Gönlünü özgürlüğe yatırmış olanlar, tarihi an’ı doğru değerlendirmek isteyenlerin yapacağı ilk iş bunun için örgütlenme, birlik yaratma, dayanışma ve sert kavga vermenin yanı sıra birde yukarıda dile gelen keklik takımlarına yönelmek ve pasifize etmek olmalıdır. Özgürlük elde edinmek isteniyorsa bugün faşizmin cephesinde yer alan tüm keklik takımlarını ülkemizde söküp atmamız gerekiyor. Böyle ihanetçi, işbirlikçi tipleri ülkemizde yaşamasına izin vermemiz gerekir. Böylelerine ülkemizde cirit atmalarına izin vermemiz gerekiyor. Böylelerini sadece teşhir etmekle yetinmeden, böylelerini ülkemizde kuyruklarına teneke takarak köy köy dolaştırılması gerekir.

İhanetçi, işbirlikçi keklik takımlarına ülkemizde at koşturmalarına izin vermemeliyiz. Gelip gitmelerine izin vermemeliyiz. Böyleleri eğer faşist cephede direk yer alıyorlarsa bunları faşist devletin resmi silahşorları bilerek gerekli yaklaşımı göstermemiz gerekiyor.
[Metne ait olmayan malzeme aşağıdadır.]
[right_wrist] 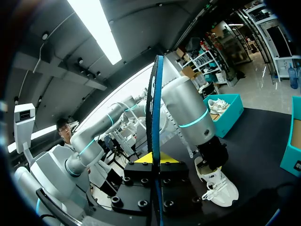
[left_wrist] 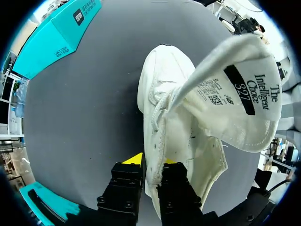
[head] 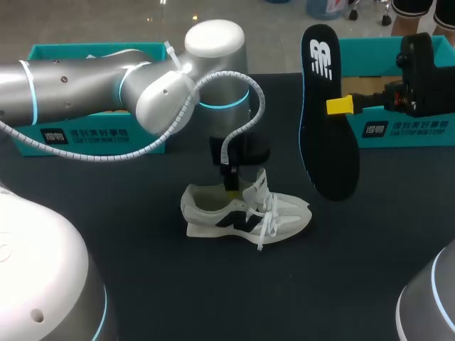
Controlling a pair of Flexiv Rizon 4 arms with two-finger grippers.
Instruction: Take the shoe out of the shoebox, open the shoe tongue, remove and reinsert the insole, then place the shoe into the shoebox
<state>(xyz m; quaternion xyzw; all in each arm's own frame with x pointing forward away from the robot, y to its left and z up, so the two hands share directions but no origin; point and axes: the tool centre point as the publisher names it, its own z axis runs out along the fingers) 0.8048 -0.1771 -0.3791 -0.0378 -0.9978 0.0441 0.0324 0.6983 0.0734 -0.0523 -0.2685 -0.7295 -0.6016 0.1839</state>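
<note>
Two grippers, both with something in them. Closest to the robot is the shoe point(head: 245, 213), white with a dark side logo. It sits upright on the dark table point(head: 142, 284) about mid-table, toe to the right, with loose laces point(head: 269, 226) flopping over its side. Its tongue point(left_wrist: 240, 89) is pulled up and out, so the label on its underside shows in the left wrist view.

At the heel end, the left gripper point(head: 231, 186) comes straight down and pinches the shoe's collar. One yellow tip is outside the wall and the other inside, nearly closed with just the fabric between them.

A bit further back and to the right, the right gripper point(head: 340, 106) is clamped on the insole point(head: 328, 135). It's black with a blue edge and stands nearly on end just behind the toe. I can't tell if its lower end touches the table. The right wrist view shows it edge-on, squeezed between the yellow tips.

Furthest back are two teal boxes, the left box point(head: 106, 135) behind the left arm and the right box point(head: 405, 128) behind the right gripper. The shoe is in neither
</note>
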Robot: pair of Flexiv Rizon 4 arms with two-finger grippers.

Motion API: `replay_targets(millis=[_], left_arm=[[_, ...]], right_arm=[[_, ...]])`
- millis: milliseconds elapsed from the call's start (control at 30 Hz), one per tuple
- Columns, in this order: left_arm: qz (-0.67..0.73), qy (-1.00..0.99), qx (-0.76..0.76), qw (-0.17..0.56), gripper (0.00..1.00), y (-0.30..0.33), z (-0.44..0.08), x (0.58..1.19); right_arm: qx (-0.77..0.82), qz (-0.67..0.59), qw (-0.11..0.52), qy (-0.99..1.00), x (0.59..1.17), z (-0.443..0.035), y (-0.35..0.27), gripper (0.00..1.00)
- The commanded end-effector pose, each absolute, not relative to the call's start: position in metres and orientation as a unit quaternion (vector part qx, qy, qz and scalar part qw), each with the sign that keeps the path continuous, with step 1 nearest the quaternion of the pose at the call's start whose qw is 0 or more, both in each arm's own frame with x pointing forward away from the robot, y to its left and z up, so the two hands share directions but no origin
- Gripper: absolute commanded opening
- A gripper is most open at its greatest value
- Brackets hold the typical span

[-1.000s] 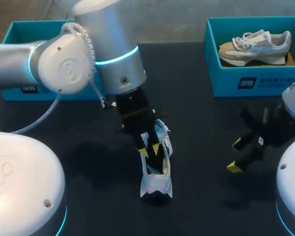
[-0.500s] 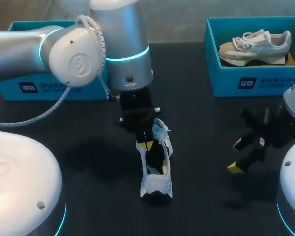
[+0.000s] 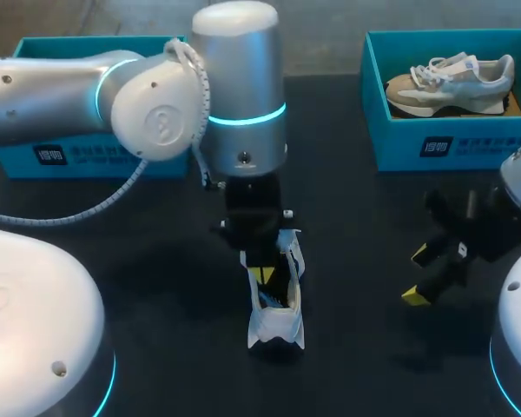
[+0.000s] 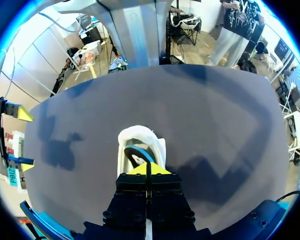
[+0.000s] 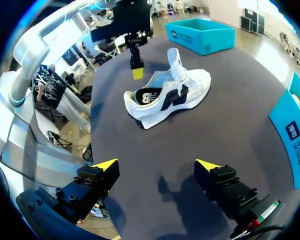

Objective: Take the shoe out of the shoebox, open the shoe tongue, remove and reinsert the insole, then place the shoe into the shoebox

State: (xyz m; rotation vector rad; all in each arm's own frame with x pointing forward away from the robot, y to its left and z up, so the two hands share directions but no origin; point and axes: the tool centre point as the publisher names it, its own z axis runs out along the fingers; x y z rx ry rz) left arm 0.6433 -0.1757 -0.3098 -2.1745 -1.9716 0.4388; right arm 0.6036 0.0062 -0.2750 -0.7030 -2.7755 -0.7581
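A white shoe (image 3: 278, 320) with dark side marks stands on the black table, heel toward the front edge, its tongue (image 5: 174, 59) raised upright. The dark insole (image 5: 146, 96) lies inside it. My left gripper (image 3: 261, 274) hangs just over the shoe's opening, shut, yellow tips pressed together, and I see nothing between them. From the left wrist the shoe's heel (image 4: 135, 135) lies just ahead of the tips (image 4: 146, 169). My right gripper (image 3: 417, 274) is to the shoe's right, open and empty. The right wrist view shows the shoe (image 5: 182, 92) ahead of its spread fingers (image 5: 156, 166).
A teal shoebox (image 3: 434, 143) at the back right holds a tan and white shoe (image 3: 451, 78). Another teal shoebox (image 3: 69, 155) stands at the back left, partly behind my left arm. Bare table lies between the shoe and the right gripper.
The left gripper's fingers have gone from slightly apart to fully shut over the shoe. The left arm's wrist has swung right to stand above it. The right arm and shoe have not moved.
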Motion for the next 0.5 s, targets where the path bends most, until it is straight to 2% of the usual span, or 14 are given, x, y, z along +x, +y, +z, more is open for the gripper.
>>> replay_targets(millis=[33,500], left_arm=[[0.142,-0.657,-0.734,0.092,0.0,-0.178,-0.32,0.638],[0.134,-0.641,-0.745,0.128,0.0,-0.18,-0.334,0.631]], right_arm=[[-0.237,-0.255,0.088,-0.933,0.601,-0.275,0.006,1.0],[-0.237,-0.255,0.088,-0.933,0.601,-0.275,0.006,1.0]])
Evet, Kürdistan’da iktidar odakları yani Akepe’nin yanında duran, statükocu faşist yapılarla danışıklı dövüş temelinde halkımızın değerlerine, kendi birkaç kuruşluk kirli kazancı için saldıranlara gerekli cevabı her Kürt genci mutlaka vermelidir. Böyleleri ülkemizin sokaklarında dolaşmamalı ve böylelerine buralarda dolaşmalarına izin vermemeliyiz.

Az da olsa Kürdistan’da Kürdistan gerillası denetimi eline almıştır. Bu denetim daha da çoğalacaktır. Yollar daha fazla kontrol altına alınacaktır. Faşist devletle işbirliği yaparak milyarlarca parayı halkımızın aleyhine askeri inşaatlarda kazananlara da giderek daha sert yaklaşımlar sergilenecektir. Ve tabii birde Kürdistan’da bu faşist yapının tüm alt yapı kurumlarına karşı da bir hareketlenme yaşanacaktır.

Bunun için diyoruz ki: Kürdistan’da artık at koşturmayacaksınız. At koşturtacaksanız da o zaman yukarıda söylenenlerin bilincinde ve sorumluluğu almaya hazır bir şekilde koşturun.